When I played them what I heard of course was music that I've probably played hundreds of times before. But when attempting to analyze what I've heard using familiar audiophile terms, words failed me. First of all, the music was quite distracting. In a good way. And so, it was either difficult to take many notes or I would just forget to take them until the album or the side of the record was finished. It was also a bit funny, because every time I'd scribble some traits of the music into my notebook, I'd sometimes add phrases such as "on steroids". "The music coming through the TA-200M monoblocks was so enveloping, it was like it produced a soundstage on steroids". This is not standard audiophile terminology, at least not as far as I'm concerned, and so I'm not sure how much help that would have been in understanding what I heard when I had these monoblocks were in my system.
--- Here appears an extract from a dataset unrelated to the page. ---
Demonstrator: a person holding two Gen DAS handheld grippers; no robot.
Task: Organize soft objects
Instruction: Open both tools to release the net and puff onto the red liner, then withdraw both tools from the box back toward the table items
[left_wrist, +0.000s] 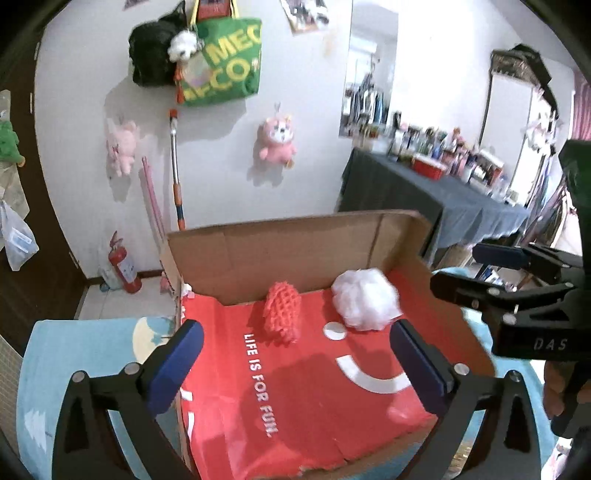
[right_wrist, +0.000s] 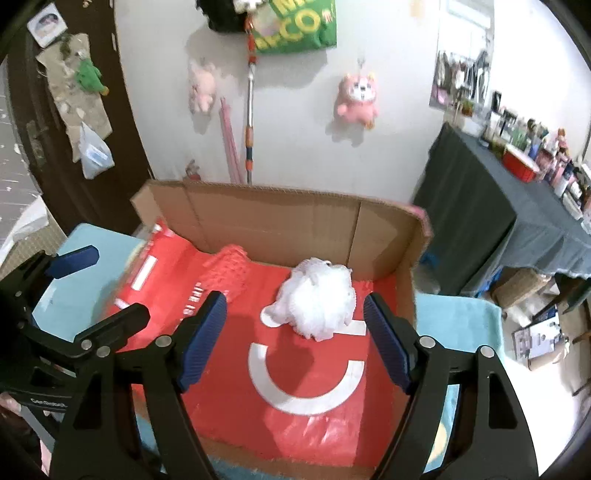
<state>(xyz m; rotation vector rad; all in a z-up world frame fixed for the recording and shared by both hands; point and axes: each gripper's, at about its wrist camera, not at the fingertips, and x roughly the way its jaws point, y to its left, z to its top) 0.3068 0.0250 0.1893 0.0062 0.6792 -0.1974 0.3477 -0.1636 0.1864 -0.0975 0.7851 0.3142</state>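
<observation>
- The left gripper (left_wrist: 295, 360) hangs released over the red sheet (left_wrist: 306, 398); its blue-padded fingers (left_wrist: 176, 363) stand wide apart with nothing between them; the printed words "LIFE IS FOR FUN." run along the sheet between the two pads.
- The right gripper (right_wrist: 295, 332) is likewise spread wide and empty; its blue pads (right_wrist: 202, 338) flank the white mesh pouf (right_wrist: 317, 299) without touching it; in the left wrist view the same gripper (left_wrist: 476, 269) comes in from the right edge, held above the box's right side.
- The white mesh pouf (left_wrist: 365, 299) rests on the red sheet near the back right corner of the cardboard box (left_wrist: 280, 254); it overlaps the white smile mark printed there.
- The red mesh pouf (left_wrist: 282, 312) lies on the sheet to the left of the white one, close to the raised back flap; the two are apart; in the right wrist view it (right_wrist: 231, 269) sits beyond the left pad, blurred.
- The cardboard box (right_wrist: 273, 225) sits on a light blue cloth (left_wrist: 85, 365), its back flap upright.
- Beyond, on the white wall, hang a pink plush toy (left_wrist: 277, 140) and a green tote bag (left_wrist: 225, 62); a red fire extinguisher (left_wrist: 123, 266) stands on the floor; a dark-draped table (left_wrist: 424, 192) crowded with bottles runs along the right.
</observation>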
The best I can do is characterize the sound of the TA-200M monoblocks as if they were high powered tube amplifiers without any of the disadvantages of tubes.
These Triangle Art amps have the dynamic distance of tube amps, each instrument, each sound, and each group of instruments and sounds were separated from the others, realistically scaled, placed in different sections of a soundstage that filled my room. In addition to this spectacular characteristic, I can't imagine getting anywhere near this kind of tight, very pitch specific, thunderingly deep bass out of any tube amp no matter how powerful it is, especially when using electrostatic speakers that have challenging impedance characteristics. No matter how loud high the volume, the Triangle Art TA-200M monoblocks never complained. I heard no overload whatsoever. I thought 200 Watts might not be enough power for my rather large electrostatic speakers. It was plenty. I was also expecting these amplifiers to give off prestigious amounts of heat. Nope. I expected this because supposedly one of the disadvantages of Class A amplifiers is that their overall conversion efficiency is very low.
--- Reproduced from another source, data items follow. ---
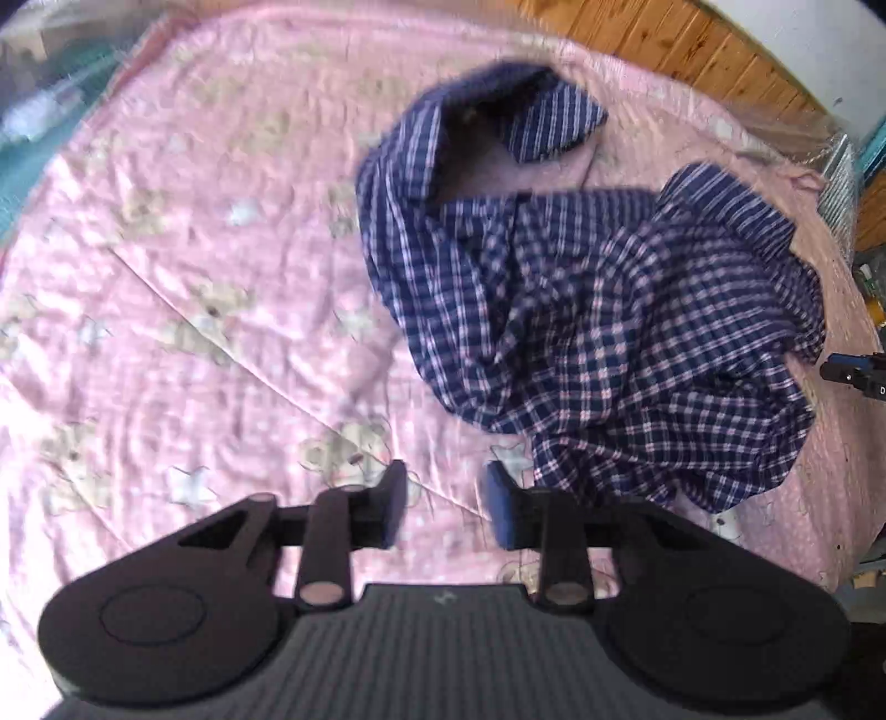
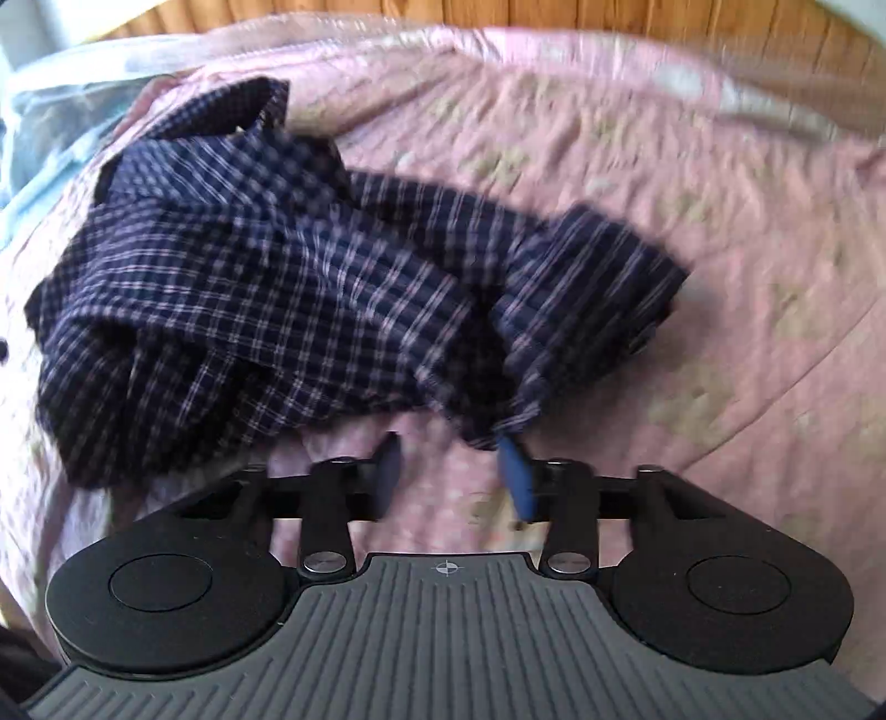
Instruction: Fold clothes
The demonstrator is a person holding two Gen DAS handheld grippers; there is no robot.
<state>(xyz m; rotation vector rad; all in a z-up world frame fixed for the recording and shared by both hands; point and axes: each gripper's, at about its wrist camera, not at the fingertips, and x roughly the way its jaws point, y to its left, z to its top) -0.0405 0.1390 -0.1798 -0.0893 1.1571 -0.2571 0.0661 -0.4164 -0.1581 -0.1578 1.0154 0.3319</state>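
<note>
A home bedroom: beyond the jaws spreads a bed (image 1: pixel 194 304) under a pink quilt printed with bears and stars, with a wood-panelled wall (image 1: pixel 692 44) farther behind it

Pink star-and-bear printed bedspread (image 1: pixel 194 266), wrinkled, wood-panelled wall (image 1: pixel 692 50) behind the bed, bright daylight

Navy-and-white plaid shirt (image 1: pixel 581 310) — pink bear-and-star bedsheet (image 1: pixel 194 277)
</note>
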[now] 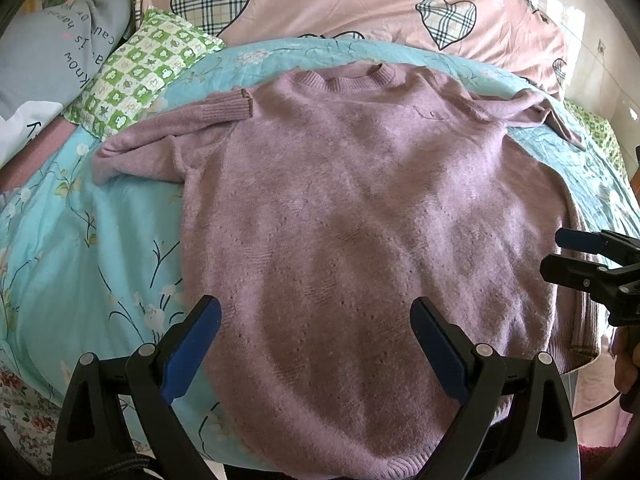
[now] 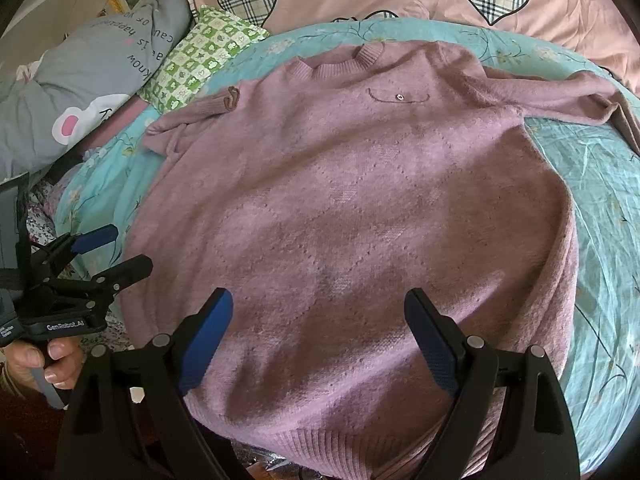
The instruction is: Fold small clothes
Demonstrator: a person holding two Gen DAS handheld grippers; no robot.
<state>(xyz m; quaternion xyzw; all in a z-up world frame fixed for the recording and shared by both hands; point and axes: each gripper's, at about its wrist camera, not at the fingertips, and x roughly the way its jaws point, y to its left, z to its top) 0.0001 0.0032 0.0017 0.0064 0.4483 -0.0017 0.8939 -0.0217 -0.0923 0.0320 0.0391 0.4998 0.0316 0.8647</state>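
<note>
A mauve knit sweater (image 1: 360, 200) lies flat and face up on the bed, collar at the far side, hem toward me. It also shows in the right wrist view (image 2: 352, 208). Its left sleeve (image 1: 168, 132) is bent back so the cuff rests on the shoulder; the right sleeve (image 1: 532, 112) stretches out to the right. My left gripper (image 1: 316, 320) is open and empty, hovering over the lower left of the sweater. My right gripper (image 2: 320, 316) is open and empty over the lower middle. Each gripper shows in the other's view, the right (image 1: 568, 252) and the left (image 2: 116, 248).
The sweater lies on a turquoise floral bedsheet (image 1: 80, 248). A green checkered pillow (image 1: 144, 68), a grey printed pillow (image 1: 52, 52) and a pink quilt with plaid hearts (image 1: 340, 4) lie at the far side. The bed edge is just below the hem.
</note>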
A considerable amount of their power when converting current to the musical signal is lost in the form of heat. Yes, the amplifiers became warm, but they never got too hot to touch with my fingers, and I could even lay my arm across the bow of the amplifier and leave it there for as long as I wanted. Score one for the TA-200Ms' heat sinks. In the past I've had some amps in my listening room that could have doubled as space heaters. Not these amplifiers.
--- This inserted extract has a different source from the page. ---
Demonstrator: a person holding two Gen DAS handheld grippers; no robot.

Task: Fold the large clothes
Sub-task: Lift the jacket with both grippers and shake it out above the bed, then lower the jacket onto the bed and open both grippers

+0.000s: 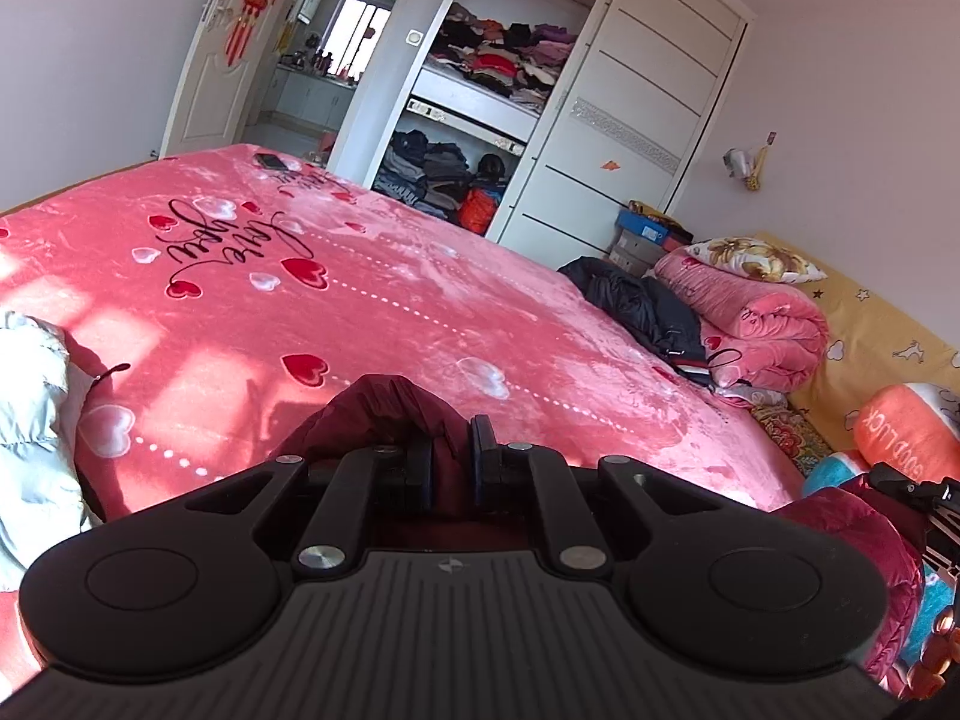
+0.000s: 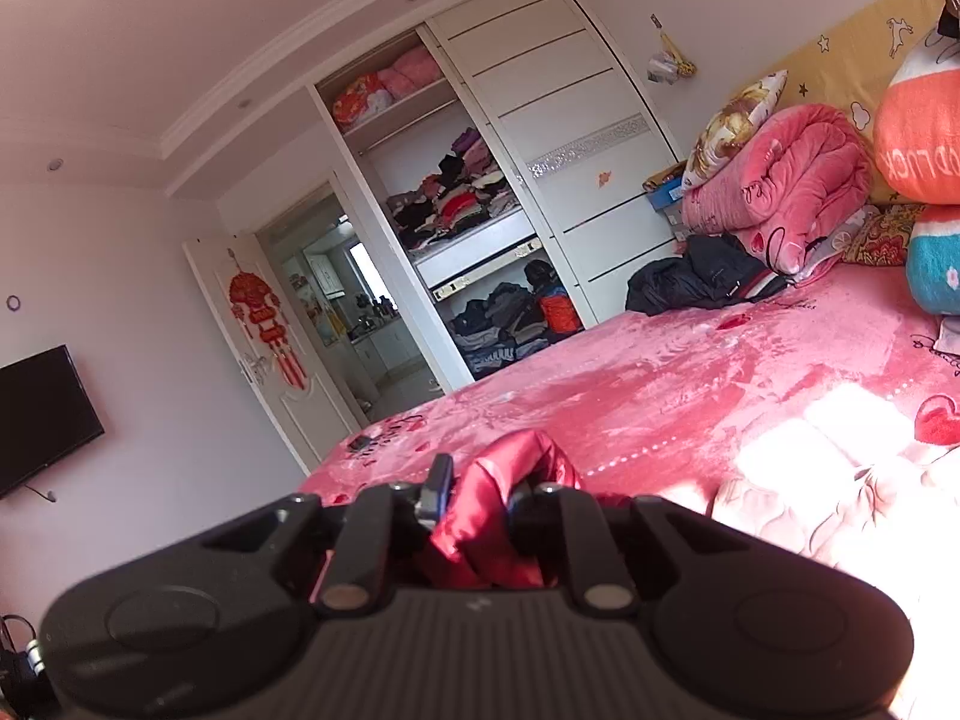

There's a good chance, at least I hope so, that as time goes by there might be other high-priced, very ambitious amplifiers that I'm sent for review, as these days there seem to be many others on the market. If any of them come anywhere close to sounding like the Triangle Art TA-200M Class A monoblocks I can understand why some purchase these amplifiers, regardless of their cost. Every time I would play music through the TA-200M's I would utter statements such as "this is the best I've ever heard this music sound". This wouldn't occur only with audiophile favorites, but just about any music I played through the Triangle Art amplifiers, because these amplifiers let me hear exactly what is on the recording like no other amp that has ever done before in my system.